This Court will refrain from listing the specific sexual acts Plaintiff testified she engaged in with Defendant repeatedly over the course of at least one year. (See ECF # 21, pp.9-10). However, Plaintiff and Defendant both testified that the sexual activities began on the day Plaintiff signed the first lease and continued "off and on" for a period of time. Id. at pp. 19-20 and 35. That being said, the discrepancies in their testimony are many, a few being:
- Plaintiff testified she felt "taken advantage of," (Id. at p.11), however. Defendant testified that it was Plaintiff who initiated and then continued the sexual relationship. Id. at pp. 35-36.
- Plaintiff testified that she felt pressured to first engage in sexual relations with Defendant, (Id. at p.18), however, Defendant testified that Plaintiff "approached me with that" and "gave me the sex." Id. at p. 35.
- Plaintiff testified that the physical relationship with Defendant continued during the 2013-2014 lease period because "[i]t was, like, to get him off my back..." Id. at p.19. However, Defendant testified that during the same time period, "[plaintiff] calling me all the time wanting me to come over. Every time I come over, we continue to keep doing it....So after that year was about over with, we stopped having sex." Id. at p. 35-36.

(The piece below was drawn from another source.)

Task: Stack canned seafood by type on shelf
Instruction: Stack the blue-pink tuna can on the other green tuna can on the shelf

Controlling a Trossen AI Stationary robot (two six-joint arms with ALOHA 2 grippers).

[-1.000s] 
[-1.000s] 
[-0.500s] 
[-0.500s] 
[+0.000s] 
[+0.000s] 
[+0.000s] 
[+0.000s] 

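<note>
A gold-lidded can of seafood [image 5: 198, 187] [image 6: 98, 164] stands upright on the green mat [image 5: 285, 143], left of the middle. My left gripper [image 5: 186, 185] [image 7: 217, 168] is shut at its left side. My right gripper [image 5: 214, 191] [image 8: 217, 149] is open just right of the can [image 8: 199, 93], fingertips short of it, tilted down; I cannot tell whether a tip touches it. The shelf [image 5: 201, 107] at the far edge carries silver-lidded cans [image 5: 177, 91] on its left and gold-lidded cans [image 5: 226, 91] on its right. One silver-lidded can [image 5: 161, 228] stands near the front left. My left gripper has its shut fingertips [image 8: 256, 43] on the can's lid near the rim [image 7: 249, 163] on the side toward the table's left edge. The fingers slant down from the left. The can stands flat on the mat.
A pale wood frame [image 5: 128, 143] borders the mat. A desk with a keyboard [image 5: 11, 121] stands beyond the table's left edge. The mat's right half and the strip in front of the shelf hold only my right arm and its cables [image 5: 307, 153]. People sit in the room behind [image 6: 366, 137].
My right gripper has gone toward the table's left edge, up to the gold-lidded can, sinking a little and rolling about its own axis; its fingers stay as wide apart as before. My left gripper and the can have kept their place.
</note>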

After hearing this testimony and questioning the parties, the Court stated to Plaintiff's counsel:
"...I listened very carefully to Ms. Lofton's testimony. I tried to make sense of the things that she said, and some things are consistent with what your position is, and some things are not... And it is the same thing, I listened to Mr. Hinton and listened to what he had to say, and I can't go into the minds of individuals when they meet together and make a decision to do different things and carry on a relationship, whether - she even said in her testimony that it was consensual, and that maybe it was something different, but I have to have evidence of it if I am going to make a finding that would be by a preponderance of the evidence, and I say, based on everything that I have, I simply do not have that evidence." Id. at p. 54.

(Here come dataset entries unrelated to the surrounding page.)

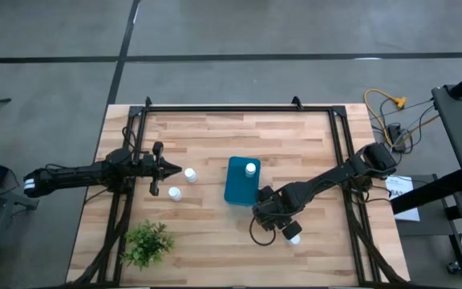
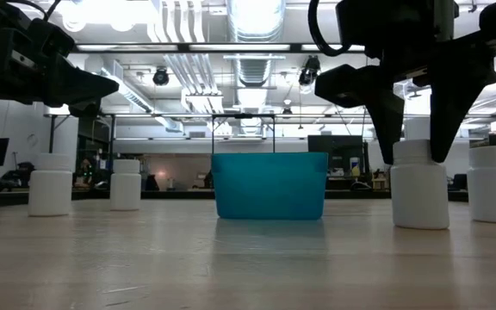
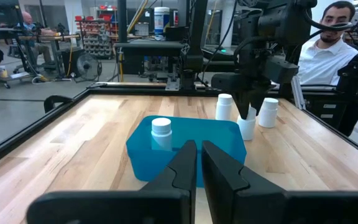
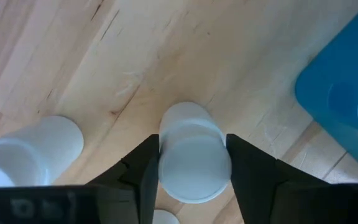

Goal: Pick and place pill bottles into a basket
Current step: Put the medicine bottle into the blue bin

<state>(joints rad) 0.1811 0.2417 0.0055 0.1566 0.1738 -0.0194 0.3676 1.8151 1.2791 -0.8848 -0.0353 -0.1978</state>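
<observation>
The teal-blue basket (image 1: 240, 186) stands mid-table with one white pill bottle (image 1: 251, 168) upright inside it. Two more pill bottles (image 1: 190, 173) (image 1: 175, 193) stand on their bases left of the basket. In front of them my left gripper (image 1: 175, 168) hovers level and shut, holding nothing. Right of the basket my right gripper (image 4: 194, 168) points down, shut on a pill bottle (image 4: 194, 158). Two other bottles (image 3: 224, 107) (image 3: 268, 112) stand close beside that one. My right gripper pinches the pill bottle's round cap (image 4: 166, 163) between its two fingers, one finger on each side. The fingers (image 2: 444, 129) come from above and point down. The bottle stands upright with its base (image 2: 418, 222) on the table.
A small green plant (image 1: 147, 243) sits near the front left corner. Black frame rails (image 1: 239, 108) run along the table's far and side edges. A person (image 3: 328, 43) sits beyond the table's right side. Bare wood lies in front of the basket.
</observation>
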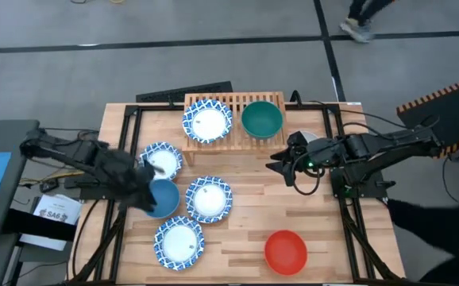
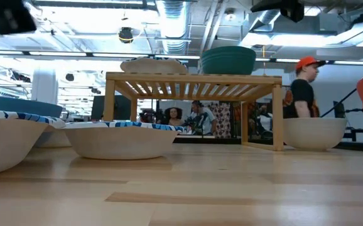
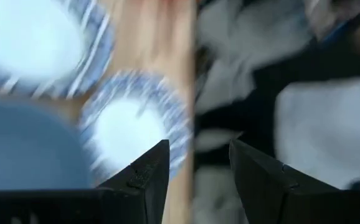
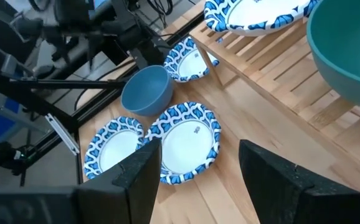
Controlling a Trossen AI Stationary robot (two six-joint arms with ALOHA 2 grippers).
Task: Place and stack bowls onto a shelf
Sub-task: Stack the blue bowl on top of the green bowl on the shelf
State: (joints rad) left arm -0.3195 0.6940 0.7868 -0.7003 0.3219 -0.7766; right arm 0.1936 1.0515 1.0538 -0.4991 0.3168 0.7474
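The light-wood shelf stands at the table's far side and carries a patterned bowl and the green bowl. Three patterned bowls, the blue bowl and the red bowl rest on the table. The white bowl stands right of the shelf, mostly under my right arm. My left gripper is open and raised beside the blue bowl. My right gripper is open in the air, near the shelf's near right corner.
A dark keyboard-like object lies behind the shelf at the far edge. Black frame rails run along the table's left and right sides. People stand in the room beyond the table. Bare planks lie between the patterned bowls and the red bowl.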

Aside from this conflicting testimony, Plaintiff did not produce, or even argue, that she incurred out-of-pocket expenses or other monetary losses in this matter. There was no testimony or other evidence presented that could provide a basis for calculating or awarding such monetary damages. As it relates to Plaintiff's claims of emotional distress, humiliation, embarrassment or mental anguish, under federal law, the Court will not presume emotional distress and a plaintiff must provide competent evidence of such damages. Fischer v. United Parcel Serv., Inc., 390 Fed.Appx. 465, 472 (6th Cir. 2010). In some cases, "[p]laintiff's testimony, along with the circumstances of a particular case, can suffice to sustain a Plaintiff's burden in this regard." see e.g. Turic v. Holland Hospitality, Inc., 85 F.3d 1211, 1215 (6th Cir. 1996). However, this Court does not find that such testimony or circumstances exist in this matter.
That being said, this Court looks to other evidence in an attempt to calculate damages. Plaintiff's sister testified at the damages hearing, but merely indicated that Defendant "pops up without calling" (at the rental property) and recounted what Plaintiff told Counsel during a meeting. (ECF #21, pp. 29-30). This testimony does not provide support to substantiate Plaintiff's damages claims.
Similarly, a review of the pleadings does not help substantiate Plaintiff's damages claims. The Complaint specifically states that "Plaintiff has been successful in repelling sexual demands by the defendant" and that "defendant proposed sex in lieu of rent which was refused by the plaintiff." (ECF # 1 at ¶¶11-13)(emphasis added). However, at the hearing, Plaintiff testified repeatedly and in great detail that the parties had a continuing sexual relationship "off and on" from the day she signed the first lease in April 2013 through April 2014. (ECF #21, pp. 19-20). Plaintiff's testimony is vastly inconsistent with the allegations in her Complaint and therefore raises questions as to the veracity and credibility of her claims and testimony.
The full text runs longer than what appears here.